That other story about the goats
Jessie Veeder recalls a high school memory fit for a cowgirl — being called into the office because her goat was on the loose around town.
WATFORD CITY, N.D. — Did I ever tell you about the time my best friend and I went to pick up a goat in her dad’s old Lincoln?
I just got my driver’s permit and off we went 20 miles on the highway to pick up a rodeo goat from our neighbor. I think I told you this, but it’s one of those core memories you get when you’re young enough that not too many scary things have happened to you yet and old enough to start putting yourself properly in harm’s way.
Anyway, it ended up with a blown tire and two 13-year-old girls in the ditch crying in the rain by the old church and it ended with our friend’s grandpa helping us change a tire and a goat standing in the back seat popping his head up between us as I drove that Lincoln back home at 30 mph.
This is what friendship, teenage-hood and wild and free looked like in the '90s, before cellphones, affordable all-wheel-drive vehicles and hovering parents. Mostly we were left to our own devices, and mostly we were fine until the times we teetered on the edge of disaster on a back road somewhere.
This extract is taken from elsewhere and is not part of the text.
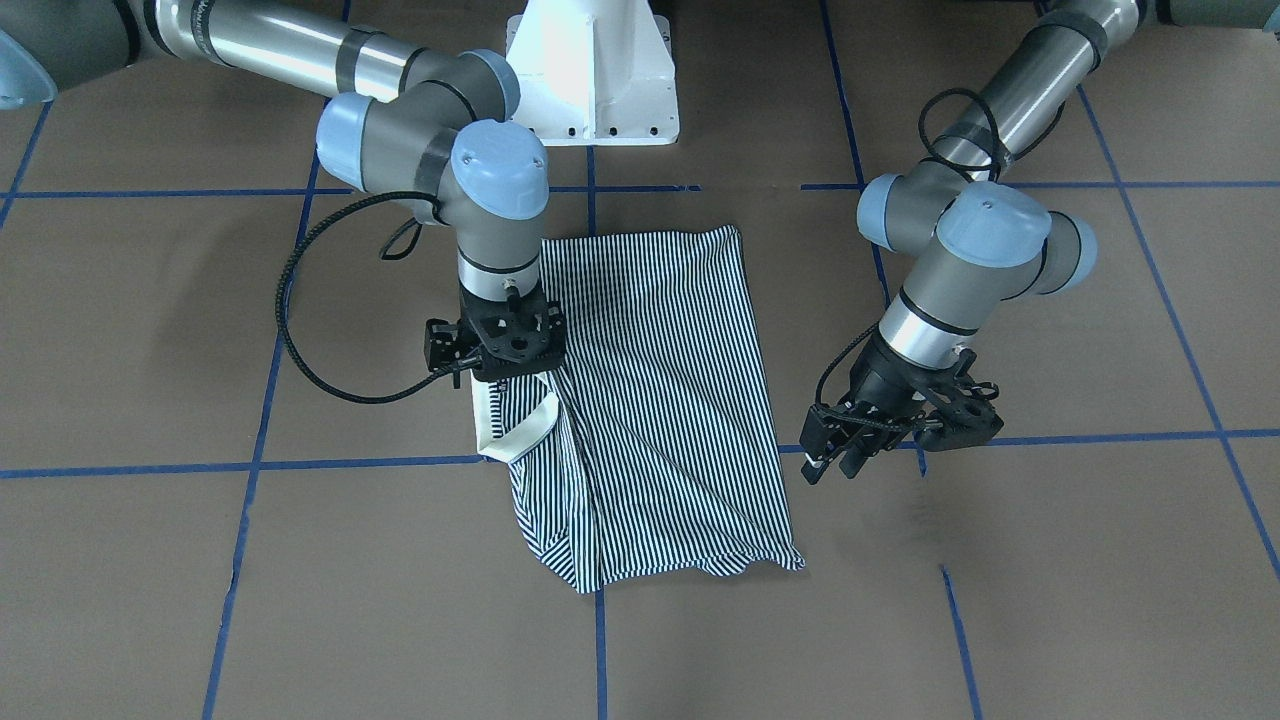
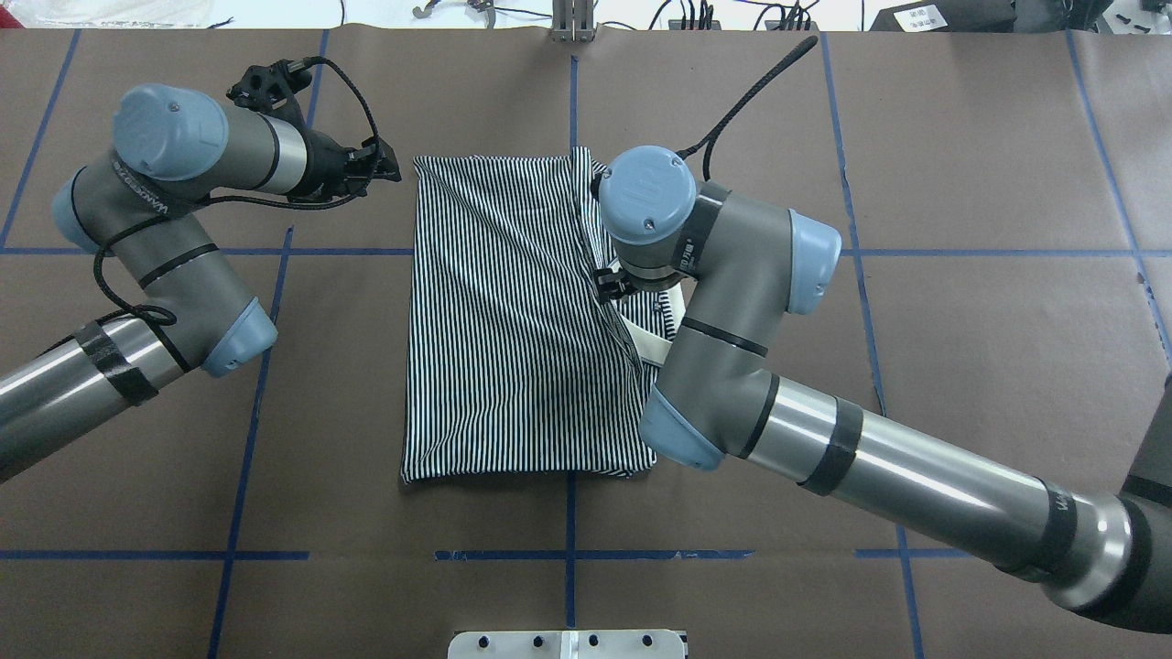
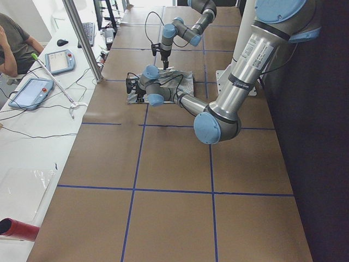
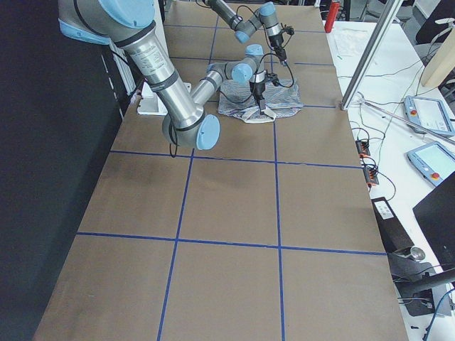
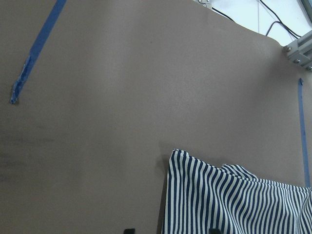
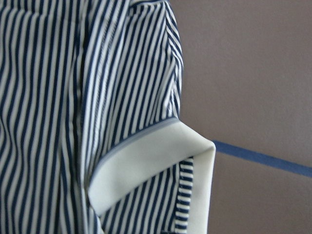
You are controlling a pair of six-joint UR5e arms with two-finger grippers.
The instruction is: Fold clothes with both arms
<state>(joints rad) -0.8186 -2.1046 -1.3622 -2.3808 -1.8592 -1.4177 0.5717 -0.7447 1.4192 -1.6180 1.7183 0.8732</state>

Anyway, a few weeks ago I entered my daughters in a kids’ rodeo in my hometown. I spent some of my life entered in barrel racing, pole bending and, of course, goat tying in high school rodeo back in a time where you could bring your fastest, most sound ranch horse to town in a stock trailer freshly cleared of cow poop and you wouldn’t be entirely laughed off the rodeo grounds.
I wasn’t competitive really (*read, ranch horse), but I had fun working to beat my time and with my friends on the road trips across the state where we would ride part of the way in the gooseneck of that trailer, bundled up and stretched among the horses as the highway rumbled underneath us. (And that’s just one example of '90s safety standards and I’m hoping the statute of limitations protects my parents in this confession, amen.)
The thing about the sport of rodeo is that it’s more about the practice, practice, practice than the 12-20 second race you’re running, or the 1-8 second ride. And I loved to practice, particularly goat tying (hence, the goat-getting adventure). For those of you unfamiliar with the event, in goat tying the cowgirl races her horse at its highest speed down the center of the arena where a goat is staked and waiting for her. The cowgirl dismounts the still-moving-at-a-rapid-speed horse, hits the ground running (literally and hopefully) and catches that goat, flips it over and ties three of its legs together. The girl with the fastest time wins — and now that I’ve typed that all out, it sounds sorta brutal.
But the goats weren’t injured, switched often and were well cared for between rodeos. The girls? Well, there’s plenty of face planting and dirt eating in this sport to which I’ve contributed my fair share of statistics.
Anyway, my girls are too young to enter the goat tying portion of the rodeo, but when I led them into that old indoor arena in my hometown, the one that served as a hockey rink in the winter, the smell of the cool dirt, concrete walls and horse sweat transported me back to my high school rodeo days when my girlfriends and I would spend countless hours practicing our goat-tying dismounts inside the dimly lit and echoey walls.
The taste of that dirt hopped right back on my tongue and I swear I scooped some out of my waistband as I remembered us as teenagers hauling our goats to town in the early mornings to put them up in the fairground’s pens while we went to history, then algebra, then choir, then earth science, with the plan to practice tying those goats right after school.
But our plan to practice together, comfortable and temperature-controlled in a real, indoor arena, honing our skills no matter the North Dakota weather, didn’t come without a handful of hitches. Well, just one hitch really. One hitch a handful of times.
Because I’m not sure what qualified as embarrassing in your high school experience, but getting called by name, over the intercom for the entire school to hear, “Jessie, Gwen, Nikki, please come to the office right now. Your goats have escaped and they’re loose around town. Again, Jessie, Gwen and Nikki, your goats are loose in town and you need to go get them,” could have qualified for us if we weren’t so thrilled for an excuse to leave in the middle of the school day to go do cowgirl stuff.
Did I ever tell you that story about the goats? No? Well, there it is.